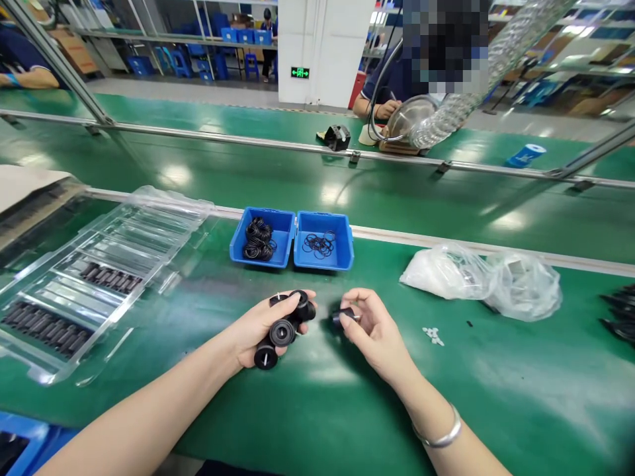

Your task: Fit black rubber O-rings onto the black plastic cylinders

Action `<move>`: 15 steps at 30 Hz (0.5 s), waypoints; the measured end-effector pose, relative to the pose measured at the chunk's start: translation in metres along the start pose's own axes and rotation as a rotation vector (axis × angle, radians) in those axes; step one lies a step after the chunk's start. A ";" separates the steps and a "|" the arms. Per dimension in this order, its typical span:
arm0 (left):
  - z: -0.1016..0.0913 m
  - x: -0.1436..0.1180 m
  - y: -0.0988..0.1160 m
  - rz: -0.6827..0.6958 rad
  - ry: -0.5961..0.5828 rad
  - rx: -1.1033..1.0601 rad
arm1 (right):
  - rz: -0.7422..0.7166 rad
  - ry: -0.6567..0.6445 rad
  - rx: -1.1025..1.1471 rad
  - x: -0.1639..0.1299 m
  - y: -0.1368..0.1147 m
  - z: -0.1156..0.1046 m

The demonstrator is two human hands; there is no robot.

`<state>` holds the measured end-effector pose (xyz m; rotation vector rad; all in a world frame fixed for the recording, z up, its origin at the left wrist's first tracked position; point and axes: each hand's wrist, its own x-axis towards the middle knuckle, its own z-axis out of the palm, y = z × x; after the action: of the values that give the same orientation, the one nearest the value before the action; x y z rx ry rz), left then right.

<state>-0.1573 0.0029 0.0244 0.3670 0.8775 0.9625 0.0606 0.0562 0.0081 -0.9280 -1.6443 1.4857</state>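
We see two bins (297,239) side by side behind our hands, trays (89,284) to the left, bags (486,281) to the right.

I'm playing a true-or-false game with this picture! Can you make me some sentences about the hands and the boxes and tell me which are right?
1. The left hand holds several black round parts. True.
2. The right hand is empty. False: it pinches one small black part.
3. Two blue bins sit side by side. True.
4. The bins hold white screws. False: black rings.
5. The right wrist wears a bracelet. True.
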 end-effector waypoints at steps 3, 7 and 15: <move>0.000 -0.001 -0.002 -0.025 -0.013 0.010 | -0.056 -0.012 -0.205 -0.001 0.000 0.002; 0.005 -0.004 -0.003 -0.088 -0.033 0.128 | -0.142 -0.087 -0.405 0.002 -0.009 0.004; 0.014 -0.013 -0.005 -0.143 -0.096 0.300 | -0.168 -0.458 -0.499 0.011 -0.038 0.010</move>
<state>-0.1475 -0.0093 0.0364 0.5935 0.9483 0.6759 0.0446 0.0580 0.0457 -0.7015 -2.4380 1.2518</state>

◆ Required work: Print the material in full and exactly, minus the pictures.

◆ Answer area:
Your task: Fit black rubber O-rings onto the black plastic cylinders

Action `<move>`: 15 steps at 30 Hz (0.5 s), waypoints; the measured end-effector pose, relative to the pose measured at the chunk's start: translation in metres along the start pose's own axes and rotation as a rotation vector (axis × angle, radians) in those axes; step one lies a step after the chunk's start. A ";" separates the steps and a "|" the arms. Per dimension in this order, its typical span:
arm0 (left):
  - z: -0.1016..0.0913 m
  - x: -0.1436..0.1180 m
  - y: -0.0988..0.1160 m
  - rz: -0.6827..0.6958 rad
  - ry: -0.5961..0.5828 rad
  - rx: -1.1033..1.0601 rad
arm1 (right):
  - rz: -0.7422..0.7166 rad
  - ry: -0.6567..0.6445 rad
  - rx: -1.1025..1.1471 rad
  - x: -0.1639..0.1299 m
  - y: -0.1368..0.1147 m
  - z: -0.1156..0.1046 m

The demonstrator is two human hands; there is no robot.

`<state>` holds the measured end-effector pose (xyz m; rotation vector rad; all in a world frame fixed for the recording, z up, its origin at the left wrist's first tracked position; point and axes: each hand's wrist, its own x-axis towards the middle knuckle, its own z-axis out of the palm, y = z × x; after the action: of the values that give the same orientation, the one nearest the value before the action; x y z rx ry rz), left then right.

<state>-0.1573 0.0029 0.0244 0.3670 0.8775 0.9625 0.0606 0.0562 0.0081 -0.9280 -1.6443 1.4857</state>
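We see two bins (297,239) side by side behind our hands, trays (89,284) to the left, bags (486,281) to the right.

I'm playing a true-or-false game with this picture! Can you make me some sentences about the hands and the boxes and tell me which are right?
1. The left hand holds several black round parts. True.
2. The right hand is empty. False: it pinches one small black part.
3. Two blue bins sit side by side. True.
4. The bins hold white screws. False: black rings.
5. The right wrist wears a bracelet. True.
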 end-effector waypoints at steps 3, 7 and 15: <move>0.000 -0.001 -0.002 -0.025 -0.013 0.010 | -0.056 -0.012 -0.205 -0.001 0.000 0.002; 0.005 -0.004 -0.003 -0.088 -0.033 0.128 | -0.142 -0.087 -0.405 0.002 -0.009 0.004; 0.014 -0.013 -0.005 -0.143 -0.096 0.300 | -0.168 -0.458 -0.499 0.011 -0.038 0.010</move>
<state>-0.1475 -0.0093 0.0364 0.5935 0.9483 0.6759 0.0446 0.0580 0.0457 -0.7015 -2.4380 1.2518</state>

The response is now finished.